The transmembrane movement of radiolabeled, nonmetabolizable glucose analogs in Streptococcus mutans Ingbritt was studied under conditions of differing transmembrane electrochemical potentials (ΔΨ) and pH gradients (ΔpH). The ΔpH and ΔΨ were determined from the transmembrane equilibration of radiolabeled benzoate and tetraphenylphosphonium ions, respectively. Growth conditions of S. mutans Ingbritt were chosen so that the cells had a low apparent phosphoenolpyruvate (PEP)-dependent glucose:phosphotransferase activity. Cells energized under different conditions produced transmembrane proton potentials ranging from -49 to -103 mV but did not accumulate 6-deoxyglucose intracellularly. An artificial transmembrane proton potential was generated in deenergized cells by creating a ΔΨ with a valinomycin-induced K+ diffusion potential and a ΔpH by rapid acidification of the medium. Artificial transmembrane proton potentials up to -83 mV, although producing proton influx, could not accumulate 6-deoxyglucose in deenergized cells or 2-deoxyglucose or thiomethylgalactoside in deenergized, PEP-depleted cells. The transmembrane diffusion of glucose in PEP-depleted, KF-treated cells did not exhibit saturation kinetics or competitive inhibition by 6-deoxyglucose or 2-deoxyglucose, indicating that diffusion was not facilitated by a membrane carrier.
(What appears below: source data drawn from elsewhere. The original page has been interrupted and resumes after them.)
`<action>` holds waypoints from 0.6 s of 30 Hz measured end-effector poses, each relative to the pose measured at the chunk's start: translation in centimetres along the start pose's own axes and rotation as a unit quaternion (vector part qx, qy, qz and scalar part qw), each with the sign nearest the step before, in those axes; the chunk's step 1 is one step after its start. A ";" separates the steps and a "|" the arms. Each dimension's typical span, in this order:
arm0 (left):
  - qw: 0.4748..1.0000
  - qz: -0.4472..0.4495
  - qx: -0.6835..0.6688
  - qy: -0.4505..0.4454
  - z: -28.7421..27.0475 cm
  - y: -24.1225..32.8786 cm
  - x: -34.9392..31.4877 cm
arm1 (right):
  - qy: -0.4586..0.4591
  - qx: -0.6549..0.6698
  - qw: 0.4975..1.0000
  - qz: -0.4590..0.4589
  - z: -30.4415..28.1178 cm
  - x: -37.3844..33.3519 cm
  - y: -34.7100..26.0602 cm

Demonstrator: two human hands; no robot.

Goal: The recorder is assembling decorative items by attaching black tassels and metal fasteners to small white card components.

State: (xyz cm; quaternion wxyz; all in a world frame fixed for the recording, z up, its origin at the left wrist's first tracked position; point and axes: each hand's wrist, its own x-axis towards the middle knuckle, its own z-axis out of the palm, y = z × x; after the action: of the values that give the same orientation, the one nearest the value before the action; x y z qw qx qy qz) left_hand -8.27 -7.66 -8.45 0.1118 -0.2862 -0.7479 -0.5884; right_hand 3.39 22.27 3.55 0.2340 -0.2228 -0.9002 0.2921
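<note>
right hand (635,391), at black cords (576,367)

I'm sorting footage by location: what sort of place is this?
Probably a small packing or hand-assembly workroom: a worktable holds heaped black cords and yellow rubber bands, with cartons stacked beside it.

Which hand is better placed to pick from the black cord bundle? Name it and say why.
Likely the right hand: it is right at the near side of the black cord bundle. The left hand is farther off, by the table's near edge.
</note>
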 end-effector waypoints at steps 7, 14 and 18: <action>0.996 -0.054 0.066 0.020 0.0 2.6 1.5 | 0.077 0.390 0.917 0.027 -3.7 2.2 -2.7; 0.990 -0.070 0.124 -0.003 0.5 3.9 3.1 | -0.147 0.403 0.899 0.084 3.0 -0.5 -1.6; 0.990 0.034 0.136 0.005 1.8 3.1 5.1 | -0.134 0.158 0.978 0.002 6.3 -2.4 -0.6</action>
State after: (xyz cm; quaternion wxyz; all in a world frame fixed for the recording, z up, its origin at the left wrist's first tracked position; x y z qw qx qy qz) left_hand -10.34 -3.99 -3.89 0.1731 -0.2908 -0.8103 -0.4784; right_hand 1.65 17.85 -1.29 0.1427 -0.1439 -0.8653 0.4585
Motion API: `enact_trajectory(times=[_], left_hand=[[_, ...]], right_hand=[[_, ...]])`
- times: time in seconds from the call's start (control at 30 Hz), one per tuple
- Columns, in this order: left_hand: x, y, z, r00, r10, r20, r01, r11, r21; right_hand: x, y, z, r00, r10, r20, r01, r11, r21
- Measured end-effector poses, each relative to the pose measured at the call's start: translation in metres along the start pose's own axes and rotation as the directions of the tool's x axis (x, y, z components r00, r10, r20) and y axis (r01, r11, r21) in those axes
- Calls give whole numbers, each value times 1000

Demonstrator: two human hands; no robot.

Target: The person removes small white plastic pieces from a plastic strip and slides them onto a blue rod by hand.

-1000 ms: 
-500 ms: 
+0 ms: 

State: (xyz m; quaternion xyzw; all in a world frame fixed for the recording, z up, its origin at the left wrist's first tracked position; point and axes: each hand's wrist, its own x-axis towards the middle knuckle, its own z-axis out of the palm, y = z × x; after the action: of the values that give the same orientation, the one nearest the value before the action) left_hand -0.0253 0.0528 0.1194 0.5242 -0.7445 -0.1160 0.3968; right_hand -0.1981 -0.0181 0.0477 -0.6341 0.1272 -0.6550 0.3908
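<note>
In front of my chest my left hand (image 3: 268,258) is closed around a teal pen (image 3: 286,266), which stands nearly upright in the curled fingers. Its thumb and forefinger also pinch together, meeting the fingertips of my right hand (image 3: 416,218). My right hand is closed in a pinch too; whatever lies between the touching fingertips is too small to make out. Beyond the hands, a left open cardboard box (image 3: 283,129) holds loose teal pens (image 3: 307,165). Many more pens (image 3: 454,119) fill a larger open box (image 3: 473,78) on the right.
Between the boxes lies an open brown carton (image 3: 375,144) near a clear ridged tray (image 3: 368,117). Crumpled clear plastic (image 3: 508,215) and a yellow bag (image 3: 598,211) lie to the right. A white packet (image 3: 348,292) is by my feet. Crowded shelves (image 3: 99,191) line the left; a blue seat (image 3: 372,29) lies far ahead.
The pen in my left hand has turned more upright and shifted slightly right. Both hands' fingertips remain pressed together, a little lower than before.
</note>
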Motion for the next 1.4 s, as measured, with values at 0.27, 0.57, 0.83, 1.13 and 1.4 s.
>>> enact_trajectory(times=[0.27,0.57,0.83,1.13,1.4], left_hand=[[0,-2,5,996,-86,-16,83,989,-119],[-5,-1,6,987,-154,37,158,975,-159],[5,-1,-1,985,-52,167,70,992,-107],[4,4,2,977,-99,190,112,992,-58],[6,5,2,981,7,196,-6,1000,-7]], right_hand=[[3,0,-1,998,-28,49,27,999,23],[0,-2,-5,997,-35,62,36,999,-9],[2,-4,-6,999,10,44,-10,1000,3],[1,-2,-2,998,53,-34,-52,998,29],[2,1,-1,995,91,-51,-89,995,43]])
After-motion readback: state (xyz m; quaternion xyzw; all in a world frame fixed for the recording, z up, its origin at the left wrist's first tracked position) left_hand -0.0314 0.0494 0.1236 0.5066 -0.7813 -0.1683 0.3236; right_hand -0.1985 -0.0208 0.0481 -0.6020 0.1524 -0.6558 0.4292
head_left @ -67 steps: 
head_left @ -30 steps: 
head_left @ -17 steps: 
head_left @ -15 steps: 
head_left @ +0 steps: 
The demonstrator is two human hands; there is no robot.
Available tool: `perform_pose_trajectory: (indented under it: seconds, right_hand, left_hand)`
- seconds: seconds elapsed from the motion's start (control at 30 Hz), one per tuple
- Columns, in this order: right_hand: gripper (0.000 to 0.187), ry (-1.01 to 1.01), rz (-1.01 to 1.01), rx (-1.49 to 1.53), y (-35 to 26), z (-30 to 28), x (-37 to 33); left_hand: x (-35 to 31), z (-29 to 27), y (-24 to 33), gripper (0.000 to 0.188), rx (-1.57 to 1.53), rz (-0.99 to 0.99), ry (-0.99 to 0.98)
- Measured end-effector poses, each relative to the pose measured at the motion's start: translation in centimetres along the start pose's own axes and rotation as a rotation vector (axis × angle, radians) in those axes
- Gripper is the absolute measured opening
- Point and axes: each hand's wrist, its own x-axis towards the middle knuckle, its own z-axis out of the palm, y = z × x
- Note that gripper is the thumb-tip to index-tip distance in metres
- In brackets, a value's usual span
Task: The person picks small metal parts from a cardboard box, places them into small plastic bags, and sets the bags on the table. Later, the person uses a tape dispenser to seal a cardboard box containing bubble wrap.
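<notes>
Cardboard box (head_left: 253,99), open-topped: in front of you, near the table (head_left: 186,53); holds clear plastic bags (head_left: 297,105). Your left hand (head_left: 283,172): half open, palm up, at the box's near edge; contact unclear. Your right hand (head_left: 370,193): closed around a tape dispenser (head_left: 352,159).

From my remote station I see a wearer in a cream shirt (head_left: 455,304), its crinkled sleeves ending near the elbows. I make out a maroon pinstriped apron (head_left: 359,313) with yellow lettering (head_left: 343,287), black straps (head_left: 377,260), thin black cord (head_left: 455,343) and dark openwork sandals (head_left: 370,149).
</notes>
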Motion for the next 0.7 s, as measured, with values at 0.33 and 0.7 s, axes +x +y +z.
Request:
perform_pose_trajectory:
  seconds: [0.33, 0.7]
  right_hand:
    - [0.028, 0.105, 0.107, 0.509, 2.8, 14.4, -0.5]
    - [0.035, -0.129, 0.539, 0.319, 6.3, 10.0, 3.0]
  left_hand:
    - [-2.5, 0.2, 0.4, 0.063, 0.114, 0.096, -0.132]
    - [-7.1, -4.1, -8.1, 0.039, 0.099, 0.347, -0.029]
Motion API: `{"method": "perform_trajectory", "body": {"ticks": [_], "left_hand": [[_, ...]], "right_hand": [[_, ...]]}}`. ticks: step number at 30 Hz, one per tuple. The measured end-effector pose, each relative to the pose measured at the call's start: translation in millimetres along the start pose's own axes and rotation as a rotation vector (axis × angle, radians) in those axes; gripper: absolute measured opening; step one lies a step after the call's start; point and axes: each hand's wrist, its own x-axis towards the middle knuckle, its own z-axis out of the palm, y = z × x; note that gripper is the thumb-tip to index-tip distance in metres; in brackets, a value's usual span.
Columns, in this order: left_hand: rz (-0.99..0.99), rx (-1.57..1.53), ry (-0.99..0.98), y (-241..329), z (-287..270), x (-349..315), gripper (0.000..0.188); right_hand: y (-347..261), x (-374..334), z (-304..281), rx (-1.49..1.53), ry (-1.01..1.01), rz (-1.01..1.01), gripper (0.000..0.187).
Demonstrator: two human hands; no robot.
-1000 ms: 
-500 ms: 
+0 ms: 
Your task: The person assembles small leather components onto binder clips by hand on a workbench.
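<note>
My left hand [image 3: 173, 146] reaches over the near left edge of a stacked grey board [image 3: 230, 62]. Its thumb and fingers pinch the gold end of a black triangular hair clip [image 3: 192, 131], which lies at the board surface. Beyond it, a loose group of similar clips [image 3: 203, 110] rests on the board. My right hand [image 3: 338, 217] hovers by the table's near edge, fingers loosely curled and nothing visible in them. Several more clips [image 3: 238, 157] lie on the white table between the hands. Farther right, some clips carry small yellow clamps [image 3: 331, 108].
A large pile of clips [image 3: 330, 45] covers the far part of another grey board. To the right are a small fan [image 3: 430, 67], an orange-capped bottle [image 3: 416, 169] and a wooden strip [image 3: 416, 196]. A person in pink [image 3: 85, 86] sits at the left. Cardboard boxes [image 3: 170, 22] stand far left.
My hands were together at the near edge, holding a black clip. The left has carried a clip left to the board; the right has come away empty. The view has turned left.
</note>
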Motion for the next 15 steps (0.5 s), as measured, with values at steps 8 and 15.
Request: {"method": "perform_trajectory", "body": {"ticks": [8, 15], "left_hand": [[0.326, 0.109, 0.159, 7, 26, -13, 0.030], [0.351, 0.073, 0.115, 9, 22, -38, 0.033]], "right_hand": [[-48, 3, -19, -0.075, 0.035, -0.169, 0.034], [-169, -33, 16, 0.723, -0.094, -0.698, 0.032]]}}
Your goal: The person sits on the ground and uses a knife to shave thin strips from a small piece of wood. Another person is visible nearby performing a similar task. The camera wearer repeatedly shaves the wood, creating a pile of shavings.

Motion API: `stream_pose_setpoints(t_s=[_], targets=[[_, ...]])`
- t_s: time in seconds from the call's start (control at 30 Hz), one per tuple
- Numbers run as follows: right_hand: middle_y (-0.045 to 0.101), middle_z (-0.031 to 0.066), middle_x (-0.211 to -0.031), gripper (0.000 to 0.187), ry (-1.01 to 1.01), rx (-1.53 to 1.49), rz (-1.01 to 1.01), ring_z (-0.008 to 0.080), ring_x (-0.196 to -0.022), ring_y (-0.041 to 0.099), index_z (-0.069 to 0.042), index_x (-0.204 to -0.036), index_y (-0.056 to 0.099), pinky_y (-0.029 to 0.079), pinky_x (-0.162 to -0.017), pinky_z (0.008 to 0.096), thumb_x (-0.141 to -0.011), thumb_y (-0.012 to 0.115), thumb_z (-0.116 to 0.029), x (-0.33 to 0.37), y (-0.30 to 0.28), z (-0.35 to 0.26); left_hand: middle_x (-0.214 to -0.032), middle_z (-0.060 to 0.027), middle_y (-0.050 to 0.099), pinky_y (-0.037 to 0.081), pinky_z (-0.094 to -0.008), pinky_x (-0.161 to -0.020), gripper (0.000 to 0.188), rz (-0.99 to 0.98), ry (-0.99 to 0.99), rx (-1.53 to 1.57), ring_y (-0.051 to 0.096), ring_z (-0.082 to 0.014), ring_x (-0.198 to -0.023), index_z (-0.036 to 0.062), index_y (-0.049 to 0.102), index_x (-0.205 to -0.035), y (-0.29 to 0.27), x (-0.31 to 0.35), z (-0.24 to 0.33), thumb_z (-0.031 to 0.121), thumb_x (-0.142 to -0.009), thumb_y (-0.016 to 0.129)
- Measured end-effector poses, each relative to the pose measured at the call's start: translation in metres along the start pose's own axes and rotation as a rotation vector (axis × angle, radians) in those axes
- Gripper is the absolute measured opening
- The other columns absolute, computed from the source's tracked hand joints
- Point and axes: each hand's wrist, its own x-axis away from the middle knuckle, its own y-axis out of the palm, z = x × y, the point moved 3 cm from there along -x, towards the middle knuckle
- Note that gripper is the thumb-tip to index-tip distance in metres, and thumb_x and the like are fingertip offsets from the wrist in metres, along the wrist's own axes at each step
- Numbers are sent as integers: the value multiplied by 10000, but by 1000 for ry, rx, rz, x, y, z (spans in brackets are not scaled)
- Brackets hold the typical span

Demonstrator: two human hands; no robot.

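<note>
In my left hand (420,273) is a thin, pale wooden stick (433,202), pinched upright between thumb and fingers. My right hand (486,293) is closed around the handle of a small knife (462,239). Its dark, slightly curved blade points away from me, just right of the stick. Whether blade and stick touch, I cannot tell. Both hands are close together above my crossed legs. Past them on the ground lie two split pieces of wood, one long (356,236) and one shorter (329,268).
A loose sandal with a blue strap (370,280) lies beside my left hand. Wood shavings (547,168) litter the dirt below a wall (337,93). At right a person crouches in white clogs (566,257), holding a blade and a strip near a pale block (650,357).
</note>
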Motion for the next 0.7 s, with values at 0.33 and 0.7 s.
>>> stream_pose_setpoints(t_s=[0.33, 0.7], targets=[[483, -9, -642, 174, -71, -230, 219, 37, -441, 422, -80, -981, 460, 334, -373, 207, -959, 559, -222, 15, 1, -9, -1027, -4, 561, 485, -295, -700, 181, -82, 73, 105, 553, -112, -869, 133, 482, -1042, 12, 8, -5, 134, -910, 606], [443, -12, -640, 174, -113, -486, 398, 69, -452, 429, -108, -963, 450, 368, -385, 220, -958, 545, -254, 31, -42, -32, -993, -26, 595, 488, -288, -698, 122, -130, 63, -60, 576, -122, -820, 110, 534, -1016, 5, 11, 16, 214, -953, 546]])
As proton-linked membrane carriers have been shown to facilitate diffusion in the absence of a transmembrane proton potential, the results therefore are not consistent with a proton-linked glucose carrier in S. mutans Ingbritt. This together with the lack of proton-linked transport of the glucose analogs suggests that glucose transmembrane movement in S. mutans Ingbritt is not linked to the transmembrane proton potential.